Sur les conclusions présentées au titre de l’article L. 761-1 du code de justice administrative :
12. Il résulte de ce qui a été dit au point 2 qu’il y a lieu d’admettre provisoirement M. B… au bénéfice de l’aide juridictionnelle. Par suite, son avocate peut se prévaloir des dispositions des articles L. 761-1 du code de justice administrative et 37 de la loi du 10 juillet 1991. Il y a lieu, dans les circonstances de l’espèce, sous réserve que Me Valay, avocate de M. B…, renonce à percevoir la somme correspondant à la part contributive de l’Etat et sous réserve de l’admission définitive de son client à l’aide juridictionnelle, de mettre à la charge de l’Etat le versement à Me Valay de la somme de 1 200 euros.
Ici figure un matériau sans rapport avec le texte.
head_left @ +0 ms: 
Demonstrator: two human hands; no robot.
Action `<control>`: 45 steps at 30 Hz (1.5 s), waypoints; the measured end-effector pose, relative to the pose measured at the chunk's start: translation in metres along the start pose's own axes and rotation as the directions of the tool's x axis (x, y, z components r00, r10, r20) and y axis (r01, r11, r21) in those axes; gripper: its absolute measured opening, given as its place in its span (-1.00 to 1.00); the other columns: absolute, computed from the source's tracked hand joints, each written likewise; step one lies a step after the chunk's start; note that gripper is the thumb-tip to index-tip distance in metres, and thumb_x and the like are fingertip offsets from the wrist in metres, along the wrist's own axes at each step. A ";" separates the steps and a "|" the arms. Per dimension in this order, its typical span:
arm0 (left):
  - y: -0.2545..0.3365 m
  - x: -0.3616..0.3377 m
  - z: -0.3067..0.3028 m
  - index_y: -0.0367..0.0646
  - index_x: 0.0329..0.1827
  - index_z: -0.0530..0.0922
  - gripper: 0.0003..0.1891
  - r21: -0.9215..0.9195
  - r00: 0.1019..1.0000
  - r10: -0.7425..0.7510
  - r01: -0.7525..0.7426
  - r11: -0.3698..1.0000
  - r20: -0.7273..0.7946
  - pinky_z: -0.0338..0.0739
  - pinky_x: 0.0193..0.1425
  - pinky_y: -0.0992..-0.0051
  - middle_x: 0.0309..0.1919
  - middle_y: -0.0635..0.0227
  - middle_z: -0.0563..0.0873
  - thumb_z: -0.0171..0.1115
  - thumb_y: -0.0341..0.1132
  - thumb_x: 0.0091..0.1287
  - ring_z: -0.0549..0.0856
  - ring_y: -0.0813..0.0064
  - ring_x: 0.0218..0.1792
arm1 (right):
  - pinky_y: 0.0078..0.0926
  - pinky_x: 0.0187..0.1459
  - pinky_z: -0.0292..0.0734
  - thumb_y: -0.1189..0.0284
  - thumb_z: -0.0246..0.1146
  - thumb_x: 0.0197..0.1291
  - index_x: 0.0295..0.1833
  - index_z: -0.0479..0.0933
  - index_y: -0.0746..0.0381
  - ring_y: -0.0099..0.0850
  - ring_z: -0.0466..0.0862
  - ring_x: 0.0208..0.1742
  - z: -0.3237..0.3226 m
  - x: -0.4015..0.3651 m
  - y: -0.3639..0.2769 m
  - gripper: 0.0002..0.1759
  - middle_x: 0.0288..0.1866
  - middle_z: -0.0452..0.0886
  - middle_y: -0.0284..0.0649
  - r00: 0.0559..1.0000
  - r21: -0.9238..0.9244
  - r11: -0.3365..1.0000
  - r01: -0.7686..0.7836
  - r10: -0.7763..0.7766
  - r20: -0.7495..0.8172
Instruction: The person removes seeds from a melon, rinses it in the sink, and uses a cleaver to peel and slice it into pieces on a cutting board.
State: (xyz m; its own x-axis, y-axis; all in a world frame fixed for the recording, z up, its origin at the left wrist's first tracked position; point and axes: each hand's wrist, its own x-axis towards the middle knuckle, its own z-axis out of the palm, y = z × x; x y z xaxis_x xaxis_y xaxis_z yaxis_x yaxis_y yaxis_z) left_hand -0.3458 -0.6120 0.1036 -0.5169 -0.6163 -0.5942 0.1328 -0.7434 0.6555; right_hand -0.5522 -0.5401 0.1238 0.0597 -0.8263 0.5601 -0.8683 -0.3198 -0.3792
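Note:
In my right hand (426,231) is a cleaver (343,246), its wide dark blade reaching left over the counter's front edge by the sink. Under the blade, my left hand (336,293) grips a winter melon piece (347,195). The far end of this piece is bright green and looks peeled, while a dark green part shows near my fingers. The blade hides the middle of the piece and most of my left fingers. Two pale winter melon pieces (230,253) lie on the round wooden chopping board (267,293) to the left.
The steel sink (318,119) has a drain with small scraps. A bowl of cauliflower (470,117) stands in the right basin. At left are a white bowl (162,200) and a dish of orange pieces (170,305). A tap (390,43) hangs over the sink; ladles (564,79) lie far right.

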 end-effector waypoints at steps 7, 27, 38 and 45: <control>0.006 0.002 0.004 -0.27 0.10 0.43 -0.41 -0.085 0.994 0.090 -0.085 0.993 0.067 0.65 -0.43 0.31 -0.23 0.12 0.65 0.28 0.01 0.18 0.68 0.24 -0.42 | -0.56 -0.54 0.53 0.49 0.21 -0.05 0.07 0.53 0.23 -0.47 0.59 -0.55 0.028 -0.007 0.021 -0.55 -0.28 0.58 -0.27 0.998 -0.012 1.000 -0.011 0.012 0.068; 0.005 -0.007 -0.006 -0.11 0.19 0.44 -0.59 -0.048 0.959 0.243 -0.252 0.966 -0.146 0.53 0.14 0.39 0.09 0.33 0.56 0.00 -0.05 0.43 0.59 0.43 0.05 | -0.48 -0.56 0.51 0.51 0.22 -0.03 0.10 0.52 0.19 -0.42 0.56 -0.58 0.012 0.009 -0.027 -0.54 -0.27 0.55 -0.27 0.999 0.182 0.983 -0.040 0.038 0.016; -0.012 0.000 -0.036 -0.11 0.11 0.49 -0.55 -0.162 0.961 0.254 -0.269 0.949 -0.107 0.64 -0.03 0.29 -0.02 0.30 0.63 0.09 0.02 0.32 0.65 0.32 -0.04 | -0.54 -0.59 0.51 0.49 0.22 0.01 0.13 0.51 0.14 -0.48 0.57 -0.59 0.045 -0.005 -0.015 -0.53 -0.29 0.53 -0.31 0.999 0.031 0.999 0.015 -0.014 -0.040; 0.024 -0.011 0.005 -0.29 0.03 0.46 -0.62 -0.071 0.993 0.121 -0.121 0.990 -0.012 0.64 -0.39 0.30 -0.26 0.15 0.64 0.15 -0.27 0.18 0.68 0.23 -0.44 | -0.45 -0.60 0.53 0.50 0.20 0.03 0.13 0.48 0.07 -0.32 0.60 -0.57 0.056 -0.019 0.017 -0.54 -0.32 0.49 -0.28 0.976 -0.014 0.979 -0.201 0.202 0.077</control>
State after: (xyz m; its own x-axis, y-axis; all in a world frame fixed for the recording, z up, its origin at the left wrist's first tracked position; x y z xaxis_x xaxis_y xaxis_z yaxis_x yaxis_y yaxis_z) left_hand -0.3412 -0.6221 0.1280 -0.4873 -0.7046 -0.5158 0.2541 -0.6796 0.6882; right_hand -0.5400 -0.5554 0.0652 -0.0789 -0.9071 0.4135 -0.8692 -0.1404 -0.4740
Dans le cas où l’aide juridictionnelle ne serait pas accordée à M. B… par le bureau d’aide juridictionnelle, la somme de 1 200 euros sera versée au requérant.
O R D O N N E :
Article 1er : M. B… est admis à titre provisoire au bénéfice de l’aide juridictionnelle.
Article 2 : L’exécution de l’arrêté du 23 décembre 2025, en tant qu’il porte refus de renouvellement du titre de séjour, est suspendue jusqu’à ce qu’il soit statué au fond sur la requête.
Article 3 : Il est enjoint au préfet de la Gironde de procéder au réexamen de la situation de M. B… à compter de la notification de la présente ordonnance, et de lui délivrer sous huit jours, une autorisation provisoire de séjour l’autorisant à travailler valable jusqu’à ce qu’une nouvelle décision soit prise ou au plus tard, jusqu’à ce qu’il soit statué sur sa requête au fond.
Article 4 : L’Etat versera à Me Valay, sous réserve pour cette dernière de renoncer à percevoir la part contributive de l’Etat à l’aide juridictionnelle, une somme de 1 200 euros au titre des dispositions de l’article L. 761-1 du code de justice administrative et de l’alinéa 2 de l’article 37 de la loi du 10 juillet 1991. Dans le cas où l’aide juridictionnelle ne serait pas accordée au requérant par le bureau d’aide juridictionnelle, la somme de 1 200 euros sera versée à M. B….
Article 5 : Le surplus des conclusions de la requête est rejeté.
Article 6 : La présente ordonnance sera notifiée à M. A… B…, à Me Valay et au préfet de la Gironde.
Fait à Bordeaux, le 5 mars 2026
Le juge des référés,
La greffière,
M. D…
La République mande et ordonne au préfet de de la Gironde en ce qui le concerne, et à tous commissaires de justice à ce requis, en ce qui concerne les voies de droit commun contre les parties privées, de pourvoir à l’exécution de la présente ordonnance.